The National Informatics Centre of the Ministry of Communication & Information Technology is the developer of the
OpenEnrich software, an free/open source knowledge management solution originally created for the
UNESCO but now also used by the Open Knowledge Network. The
Open Knowledge Network was an joint initiative of Oneworld International (London) and the M.S. Swaminathan Research Foundation (Chennai). I think the initiative is not so 'joint' anymore but both Oneworld and the MSSRF are still very much involved in knowledge sharing. In Delhi I will visit Oneworld South Asia. They are the main hub for the Open Knowledge Network in India. I hope to visit one of the associated organisations, the
Datamation Foundation which, among other things, operates a village information centre in Babool-Ulm- Madarasa in Seelampur. I visited the centre in the madrassa briefly in February. I hope this time to interview the knowledge workers there.
Oneworld South Asia is involved in many knowledge sharing activities, besides the OKN, they also run a grassroots communication programme with, among others, a radio programme and produce publications.

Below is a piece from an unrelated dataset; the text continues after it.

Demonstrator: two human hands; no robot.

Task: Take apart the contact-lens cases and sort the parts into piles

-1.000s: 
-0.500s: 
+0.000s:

I will spent half of my time in Chennai and Pondicherry. In Chennai I hope to meet some of the developers at
NatureSoft, an open source outsourcing company, who developed the first version of the OKN software. I also would like to speak with some of the people at the
MSSRF who are responsible for content development in their local knowledge for local development programmes. Then I will travel to Pondicherry to meet with Dr. Thiagarajan at the MSSRF centre in Pillaiyarkuppam. I will travel with him to some of the Village Knowledge Centres that are established with help of the MSSRF and where I hope to interview some of the women knowledge workers, volunteers who work in their own communities and who collect local knowledge for further dissemination via databases and the internet.